» The task
A line below contains "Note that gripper", and a later one contains "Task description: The". Repeat both, with every line between them, exactly.

» Dataset extract
------
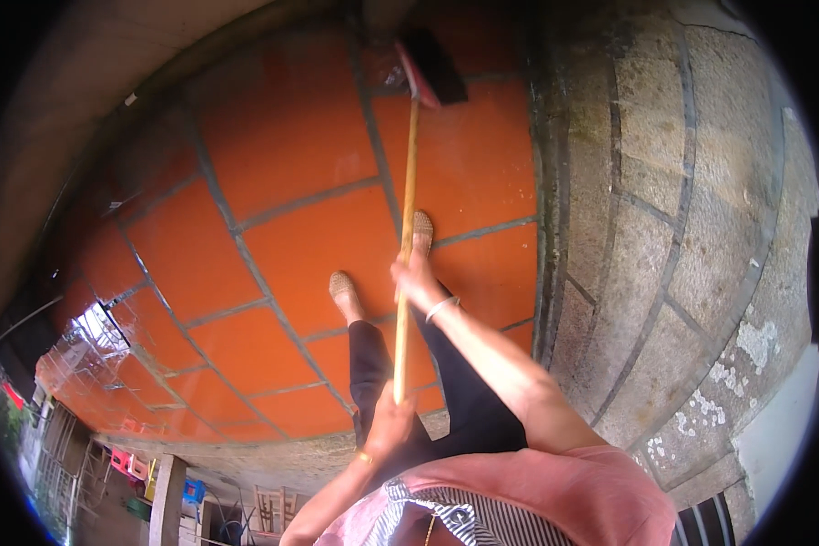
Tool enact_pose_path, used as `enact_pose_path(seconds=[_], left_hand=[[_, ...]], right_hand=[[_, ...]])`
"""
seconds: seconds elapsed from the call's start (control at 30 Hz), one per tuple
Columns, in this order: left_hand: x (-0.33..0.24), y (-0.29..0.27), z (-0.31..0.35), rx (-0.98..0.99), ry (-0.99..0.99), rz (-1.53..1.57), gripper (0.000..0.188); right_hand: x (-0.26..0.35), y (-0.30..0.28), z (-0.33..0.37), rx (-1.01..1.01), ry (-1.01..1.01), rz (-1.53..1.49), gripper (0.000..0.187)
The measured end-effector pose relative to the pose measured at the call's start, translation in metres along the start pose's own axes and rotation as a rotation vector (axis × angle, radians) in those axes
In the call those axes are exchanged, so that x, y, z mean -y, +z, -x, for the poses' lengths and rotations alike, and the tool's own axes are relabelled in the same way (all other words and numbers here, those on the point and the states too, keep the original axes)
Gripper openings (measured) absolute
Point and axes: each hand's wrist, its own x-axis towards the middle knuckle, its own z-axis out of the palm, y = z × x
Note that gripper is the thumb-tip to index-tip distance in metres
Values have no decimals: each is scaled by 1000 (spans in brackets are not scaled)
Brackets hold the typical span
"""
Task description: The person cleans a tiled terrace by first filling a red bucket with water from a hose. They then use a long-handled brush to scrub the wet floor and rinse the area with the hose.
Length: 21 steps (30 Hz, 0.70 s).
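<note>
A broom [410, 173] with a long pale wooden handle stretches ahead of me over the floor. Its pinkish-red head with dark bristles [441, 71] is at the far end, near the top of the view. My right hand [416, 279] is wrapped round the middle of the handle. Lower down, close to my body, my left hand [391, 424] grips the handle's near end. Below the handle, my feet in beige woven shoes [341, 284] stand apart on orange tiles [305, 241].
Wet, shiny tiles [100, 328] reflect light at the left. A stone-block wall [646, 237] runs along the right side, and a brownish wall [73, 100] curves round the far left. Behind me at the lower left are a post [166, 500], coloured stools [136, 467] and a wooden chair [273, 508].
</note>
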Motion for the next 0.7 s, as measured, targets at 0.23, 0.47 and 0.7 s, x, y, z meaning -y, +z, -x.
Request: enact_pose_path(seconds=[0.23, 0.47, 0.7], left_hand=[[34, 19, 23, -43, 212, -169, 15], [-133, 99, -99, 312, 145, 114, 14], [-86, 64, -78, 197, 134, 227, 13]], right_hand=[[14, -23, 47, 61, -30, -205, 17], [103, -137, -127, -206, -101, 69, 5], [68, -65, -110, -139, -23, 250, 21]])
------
» Written reply
Note that gripper is the thumb-tip to index-tip distance in metres
Values have no decimals: each is scaled by 1000 (spans in brackets are not scaled)
Brackets hold the typical span
"""
Task description: The person cleans a tiled terrace by first filling a red bucket with water from a hose. They then use a long-handled brush to scrub the wet floor and rinse the area with the hose.

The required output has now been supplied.